CNN (s twx) reported last week that Apple (s aapl) is in talks with major record labels to offer 24-bit copies of songs in place of the current versions. iTunes tracks are currently 16-bit AAC compressed files. Even if the music isn’t truly lossless, this would still be great news for audiophiles who use Apple’s music store.

The quality of music has, for the most part, been the same since CDs debuted in 1982: 16-bit, 44.1 kHz PCM encoded files. A few audiophile formats such as SACD and DVD-Audio have come out, but those have only really been niche products. While the SACD format offers higher-quality audio and features such as surround sound, the general public never took to it. You can get 24-bit lossless files directly from some bands such as The Beatles and Nine Inch Nails, but this is the exception, not the rule.

The arguments over whether or not people can actually hear the difference between all these different audio formats will never end. My opinion is that not all music needs to be delivered in 5.1 lossless high quality. It all depends on the listener’s taste and the quality of the musicians involved. Pink Floyd’s Dark Side of the Moon on a 5.1 SACD is a treat, while Britney Spears latest effort would probably suffer from such high quality recording. The fact is that some people really love music and are willing to pay premium prices for audio gear, speakers and the best version of the music they love. Right now, CDs, not iTunes, have the highest quality unless you can find what you’re looking for on SACD or DVD-Audio.
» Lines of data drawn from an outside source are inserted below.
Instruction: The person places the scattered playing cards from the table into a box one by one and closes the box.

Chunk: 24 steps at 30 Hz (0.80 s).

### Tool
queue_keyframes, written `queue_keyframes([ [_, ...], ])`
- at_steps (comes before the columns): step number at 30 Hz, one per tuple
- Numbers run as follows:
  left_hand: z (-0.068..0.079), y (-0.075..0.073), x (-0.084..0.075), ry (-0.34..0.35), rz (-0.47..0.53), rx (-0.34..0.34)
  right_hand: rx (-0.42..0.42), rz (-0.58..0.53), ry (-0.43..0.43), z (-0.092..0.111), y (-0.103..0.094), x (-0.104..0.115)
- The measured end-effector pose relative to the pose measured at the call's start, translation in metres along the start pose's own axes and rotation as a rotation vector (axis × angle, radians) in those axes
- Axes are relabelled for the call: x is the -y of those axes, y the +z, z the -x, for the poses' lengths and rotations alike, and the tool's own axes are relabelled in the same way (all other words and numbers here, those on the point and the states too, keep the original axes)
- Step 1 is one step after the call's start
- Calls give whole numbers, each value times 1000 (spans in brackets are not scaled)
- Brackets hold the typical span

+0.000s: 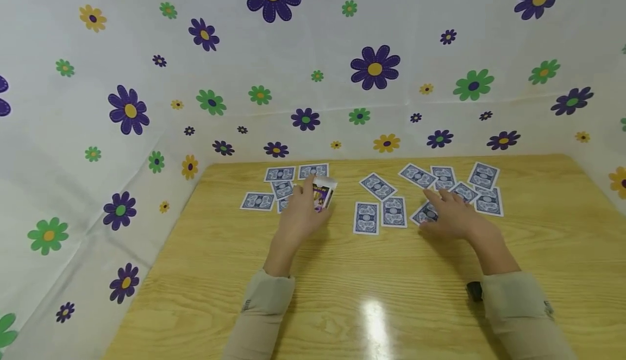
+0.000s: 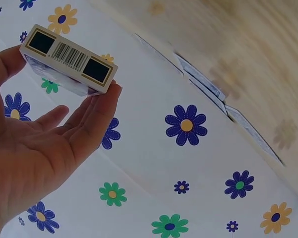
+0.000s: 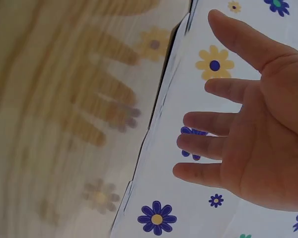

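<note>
In the head view my left hand (image 1: pixel 300 218) holds a playing-card box (image 1: pixel 324 193) with a purple front and a raised white flap. The left wrist view shows the box's barcode end (image 2: pixel 69 55), the box pinched between thumb and fingertips above the table. My right hand (image 1: pixel 454 218) hovers with fingers spread over the right-hand group of face-down cards, partly hiding a tilted card (image 1: pixel 424 213). Nothing is in its palm (image 3: pixel 263 148) in the right wrist view. Blue-backed cards also lie near the left hand, such as one card (image 1: pixel 257 201), some partly covered by it.
Between the hands lie three face-down cards, including an upright one (image 1: pixel 366 219). Farther right, several cards overlap near a corner card (image 1: pixel 488 201). The wooden table (image 1: pixel 332 289) meets a flower-print cloth (image 1: pixel 337 39) at the back and left. A small black object (image 1: pixel 474 291) shows beside the right sleeve.
</note>
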State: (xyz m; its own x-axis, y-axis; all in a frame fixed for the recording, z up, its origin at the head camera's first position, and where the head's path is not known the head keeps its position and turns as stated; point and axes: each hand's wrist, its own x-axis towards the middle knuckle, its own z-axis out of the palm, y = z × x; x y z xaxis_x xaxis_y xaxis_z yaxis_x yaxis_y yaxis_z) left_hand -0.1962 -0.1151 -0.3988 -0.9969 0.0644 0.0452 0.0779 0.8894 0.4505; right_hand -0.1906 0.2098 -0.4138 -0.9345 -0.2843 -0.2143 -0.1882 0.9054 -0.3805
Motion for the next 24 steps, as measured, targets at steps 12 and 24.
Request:
queue_keyframes([
  [12,7,-9,-1,27,21,-47,97,2,28,-20,-5,-5],
  [24,6,-8,3,57,-22,-47,58,46,42,-25,-4,-3],
])
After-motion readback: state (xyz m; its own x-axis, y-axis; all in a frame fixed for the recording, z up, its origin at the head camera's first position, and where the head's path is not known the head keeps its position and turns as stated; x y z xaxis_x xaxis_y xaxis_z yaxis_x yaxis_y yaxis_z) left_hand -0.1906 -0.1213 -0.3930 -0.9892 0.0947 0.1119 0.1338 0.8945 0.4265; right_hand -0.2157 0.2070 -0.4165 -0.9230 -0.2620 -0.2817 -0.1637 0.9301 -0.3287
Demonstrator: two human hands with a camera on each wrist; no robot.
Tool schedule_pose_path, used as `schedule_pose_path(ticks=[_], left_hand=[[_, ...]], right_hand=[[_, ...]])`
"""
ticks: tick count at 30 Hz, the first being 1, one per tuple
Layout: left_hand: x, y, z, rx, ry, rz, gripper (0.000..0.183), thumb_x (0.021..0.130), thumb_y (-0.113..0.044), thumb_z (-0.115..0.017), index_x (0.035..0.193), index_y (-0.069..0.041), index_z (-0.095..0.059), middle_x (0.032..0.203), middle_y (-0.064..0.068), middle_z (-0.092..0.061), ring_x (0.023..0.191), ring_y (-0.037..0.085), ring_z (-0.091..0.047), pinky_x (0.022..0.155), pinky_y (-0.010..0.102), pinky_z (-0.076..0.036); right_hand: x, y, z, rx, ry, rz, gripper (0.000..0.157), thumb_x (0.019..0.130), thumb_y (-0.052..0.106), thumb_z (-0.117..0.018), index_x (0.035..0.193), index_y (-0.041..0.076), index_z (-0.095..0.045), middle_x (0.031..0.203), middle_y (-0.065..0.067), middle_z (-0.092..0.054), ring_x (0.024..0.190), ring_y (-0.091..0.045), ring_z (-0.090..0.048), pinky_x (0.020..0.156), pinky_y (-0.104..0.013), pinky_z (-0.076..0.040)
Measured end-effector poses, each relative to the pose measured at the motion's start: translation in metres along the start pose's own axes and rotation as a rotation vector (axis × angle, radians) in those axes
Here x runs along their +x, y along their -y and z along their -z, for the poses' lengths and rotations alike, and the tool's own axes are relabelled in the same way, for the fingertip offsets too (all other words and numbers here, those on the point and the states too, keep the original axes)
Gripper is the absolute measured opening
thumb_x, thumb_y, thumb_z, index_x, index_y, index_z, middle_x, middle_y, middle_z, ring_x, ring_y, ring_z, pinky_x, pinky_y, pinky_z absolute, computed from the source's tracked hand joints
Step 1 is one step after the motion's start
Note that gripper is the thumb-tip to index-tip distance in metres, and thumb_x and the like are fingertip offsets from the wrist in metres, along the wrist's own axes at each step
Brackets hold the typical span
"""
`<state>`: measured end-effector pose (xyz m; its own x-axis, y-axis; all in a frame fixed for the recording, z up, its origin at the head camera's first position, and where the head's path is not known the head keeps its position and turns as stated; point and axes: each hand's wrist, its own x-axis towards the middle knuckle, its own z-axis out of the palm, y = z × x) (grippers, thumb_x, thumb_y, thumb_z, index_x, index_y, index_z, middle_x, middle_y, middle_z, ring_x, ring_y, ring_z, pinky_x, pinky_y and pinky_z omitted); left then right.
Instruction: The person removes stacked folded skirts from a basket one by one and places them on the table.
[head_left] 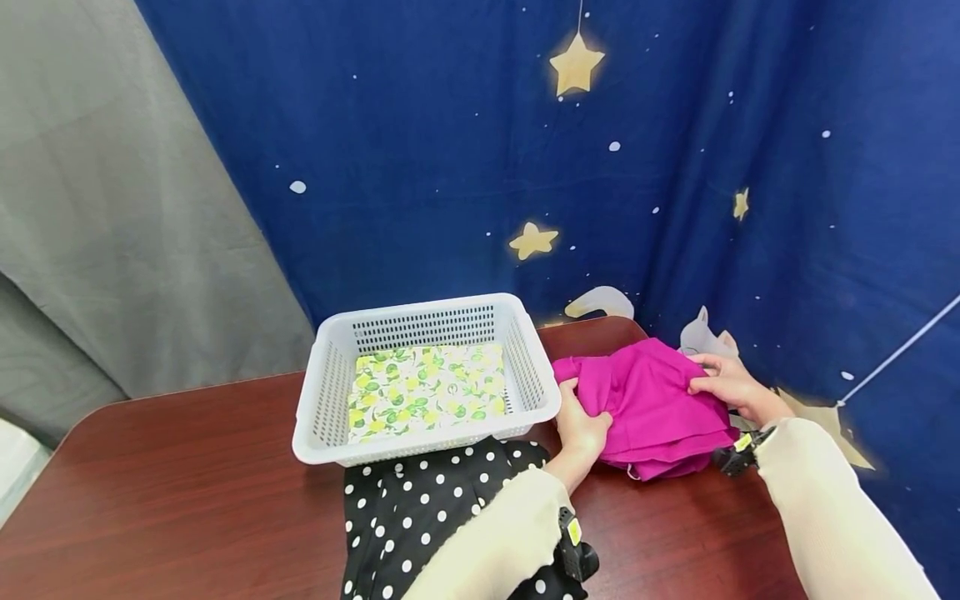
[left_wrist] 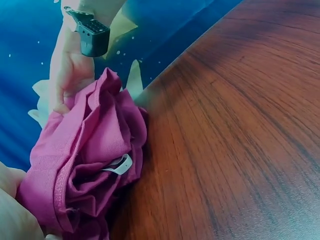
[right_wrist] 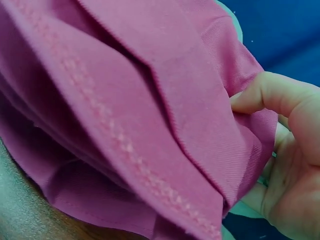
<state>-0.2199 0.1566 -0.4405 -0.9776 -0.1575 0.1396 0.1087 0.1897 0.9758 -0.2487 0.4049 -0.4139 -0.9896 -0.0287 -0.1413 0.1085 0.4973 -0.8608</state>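
Note:
A folded magenta garment (head_left: 652,408) is held between both hands over the right end of the table. My left hand (head_left: 581,425) grips its left edge, thumb on top, right beside the basket. At the far right edge my right hand (head_left: 727,385) pinches the cloth; the right wrist view shows the thumb on the upper side and the fingers behind. Several stacked layers and a stitched hem (right_wrist: 117,132) show in that view. A small white tag (left_wrist: 120,164) sticks out of the folds in the left wrist view.
A white plastic basket (head_left: 311,408) stands left of the garment, with lemon-print cloth (head_left: 427,387) lying flat inside. Black polka-dot fabric (head_left: 420,508) lies in front of it, partly under my left sleeve. Behind the brown table (head_left: 187,483) hangs a blue star curtain (head_left: 420,167).

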Motion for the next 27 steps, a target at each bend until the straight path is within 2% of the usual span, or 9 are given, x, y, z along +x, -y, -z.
schedule_pose_path(ticks=[3,7,16,19,23,27], left_hand=[[-0.001,0.004,-0.001,0.020,-0.010,0.008,0.053,0.062,0.009,-0.071,0.109,-0.004,-0.049,0.105,0.010,-0.055,0.102,0.028,-0.052,0.091,0.036,-0.040],[-0.001,0.006,0.000,0.025,-0.005,0.052,0.054,0.063,0.007,-0.073,0.110,-0.003,-0.048,0.106,0.012,-0.054,0.105,0.029,-0.050,0.093,0.037,-0.039],[0.000,0.009,0.003,0.044,-0.014,0.143,0.056,0.062,0.004,-0.078,0.109,-0.005,-0.049,0.105,0.013,-0.055,0.106,0.030,-0.050,0.095,0.036,-0.037],[-0.001,0.010,0.004,0.072,-0.005,0.144,0.054,0.063,0.002,-0.078,0.109,-0.005,-0.049,0.104,0.013,-0.055,0.104,0.030,-0.051,0.094,0.035,-0.038],[-0.001,0.012,0.007,0.107,0.024,0.136,0.053,0.066,-0.001,-0.078,0.110,-0.005,-0.049,0.104,0.013,-0.055,0.104,0.029,-0.052,0.093,0.034,-0.039],[-0.001,0.014,0.009,0.135,0.049,0.130,0.052,0.067,-0.004,-0.079,0.110,-0.004,-0.049,0.103,0.012,-0.055,0.103,0.028,-0.051,0.093,0.034,-0.039]], right_hand=[[0.000,-0.001,-0.003,-0.046,-0.029,-0.001,0.057,0.076,0.006,-0.063,0.125,-0.012,-0.040,0.096,-0.011,-0.066,0.077,-0.010,-0.053,0.064,-0.031,-0.047],[0.000,-0.005,-0.008,-0.069,-0.036,-0.018,0.061,0.075,0.006,-0.065,0.128,-0.011,-0.039,0.104,-0.020,-0.063,0.079,-0.011,-0.054,0.065,-0.032,-0.047],[-0.002,-0.005,-0.015,-0.079,-0.054,-0.043,0.063,0.074,0.006,-0.065,0.129,-0.011,-0.038,0.117,-0.031,-0.052,0.081,-0.014,-0.053,0.067,-0.031,-0.046],[-0.001,-0.005,-0.017,-0.052,-0.055,-0.055,0.064,0.073,0.004,-0.064,0.130,-0.010,-0.037,0.117,-0.030,-0.052,0.082,-0.015,-0.052,0.067,-0.031,-0.046],[-0.002,-0.005,-0.019,-0.029,-0.053,-0.046,0.063,0.073,0.001,-0.063,0.129,-0.012,-0.036,0.110,-0.025,-0.058,0.078,-0.012,-0.052,0.066,-0.030,-0.046],[-0.002,-0.006,-0.022,-0.075,-0.072,-0.010,0.060,0.074,0.000,-0.063,0.126,-0.014,-0.037,0.104,-0.026,-0.060,0.076,-0.012,-0.052,0.065,-0.027,-0.045]])
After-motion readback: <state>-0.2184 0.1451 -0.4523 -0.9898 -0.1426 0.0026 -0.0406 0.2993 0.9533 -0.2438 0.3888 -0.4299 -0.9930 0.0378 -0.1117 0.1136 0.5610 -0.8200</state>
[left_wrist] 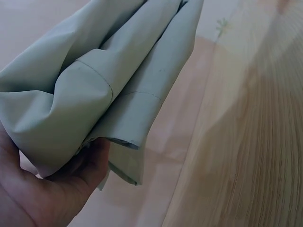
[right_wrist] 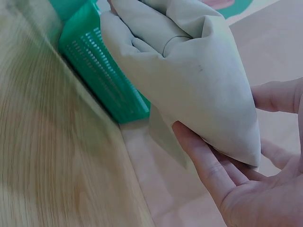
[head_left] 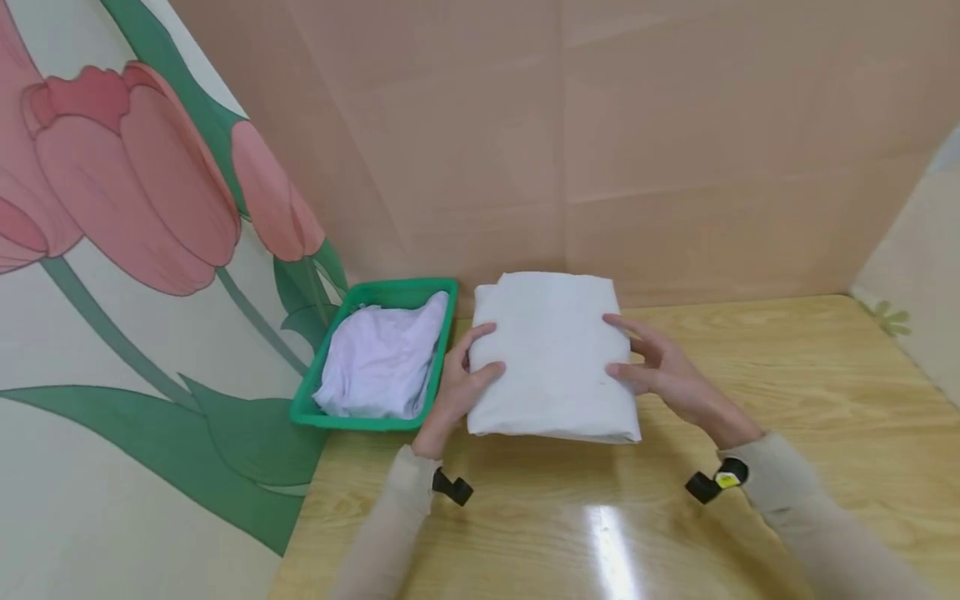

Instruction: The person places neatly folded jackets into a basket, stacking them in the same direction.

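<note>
A folded white cloth [head_left: 551,358] with several layers is held up in front of me, its shadow on the table below. My left hand [head_left: 459,379] grips its left side, thumb on the upper face. On the opposite side my right hand [head_left: 675,379] holds it, with thumb and a finger along the edge. In the left wrist view the stacked folds of the cloth [left_wrist: 94,80] show stitched seams, with fingers under them. The right wrist view shows the cloth [right_wrist: 199,85] between thumb and fingers, one rounded fold facing the camera.
Left of the cloth, a green plastic basket [head_left: 375,423] stands on the wooden table [head_left: 787,367]. Inside lies a pale lilac cloth [head_left: 382,358]. Behind the table hangs a brownish-pink sheet [head_left: 675,125]; a wall painted with tulips [head_left: 135,183] rises at the left.
</note>
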Demonstrator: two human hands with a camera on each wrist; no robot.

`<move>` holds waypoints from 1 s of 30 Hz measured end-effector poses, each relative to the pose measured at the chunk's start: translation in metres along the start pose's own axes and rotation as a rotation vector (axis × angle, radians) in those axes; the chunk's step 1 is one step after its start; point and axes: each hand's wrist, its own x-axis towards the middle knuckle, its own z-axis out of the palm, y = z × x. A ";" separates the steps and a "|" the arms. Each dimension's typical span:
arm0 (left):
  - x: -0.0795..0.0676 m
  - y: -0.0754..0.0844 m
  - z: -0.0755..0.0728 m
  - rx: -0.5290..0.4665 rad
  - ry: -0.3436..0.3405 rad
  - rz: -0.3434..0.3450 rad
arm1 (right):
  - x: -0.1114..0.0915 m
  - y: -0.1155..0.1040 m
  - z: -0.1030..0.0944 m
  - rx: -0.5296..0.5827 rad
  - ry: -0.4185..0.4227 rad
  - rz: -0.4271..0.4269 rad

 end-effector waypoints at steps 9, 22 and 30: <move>-0.003 0.001 -0.028 -0.028 -0.020 0.010 | 0.015 -0.002 0.020 0.044 -0.019 -0.003; -0.010 0.005 -0.065 -0.034 0.009 -0.088 | 0.041 -0.003 0.048 0.043 -0.056 -0.007; -0.009 0.012 -0.085 -0.019 0.028 -0.072 | 0.054 -0.011 0.060 0.026 -0.070 -0.015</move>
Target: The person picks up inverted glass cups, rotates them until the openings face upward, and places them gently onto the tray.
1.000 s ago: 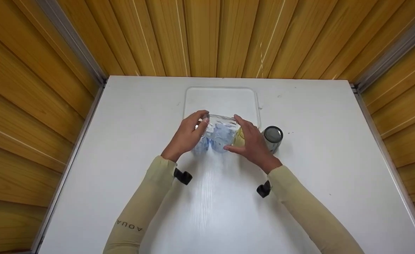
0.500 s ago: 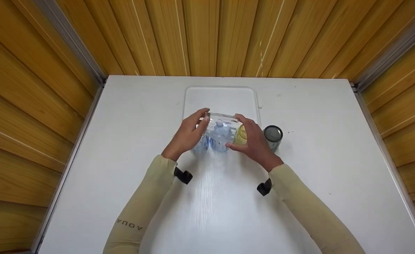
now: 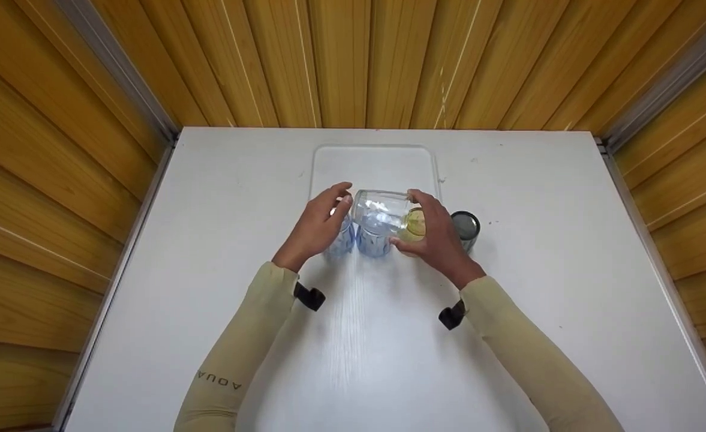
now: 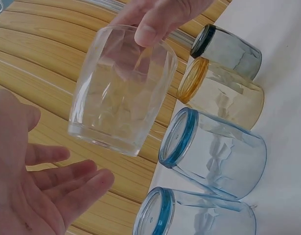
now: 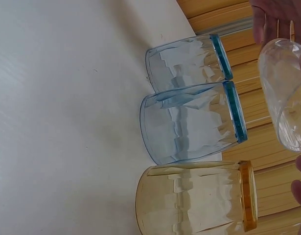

Why would Apple care about offering its catalog at a higher quality when only audiophiles will appreciate it? For one, I believe Steve Jobs is a true music lover at heart. It must be difficult for him knowing that he gets better quality from buying a CD and ripping it to an Apple Lossless file then he does downloading it from his own store. Apple has a reputation as the best of the best when it comes to hardware; its music offerings should be no different. It doesn’t hurt that being able to market iTunes tracks as “HD-quality audio” would help further differentiate Apple’s music store from those of its competitors. Maybe all that server space at the new NC data centre is at least partially earmarked for larger-sized iTunes tracks.

Of course, this assumes a switch to a lossless format, which may not be in the cards yet. But would 24-bit AAC compressed files sound any different when compared to the current 16-bit ones? Probably not, but besides hard drive space, what’s the harm? The music industry needs a boost, and higher-quality music files might be one answer. Apple shouldn’t be trying to convince the labels it’s a good idea, as they’re reported to be doing; it should be the other way around.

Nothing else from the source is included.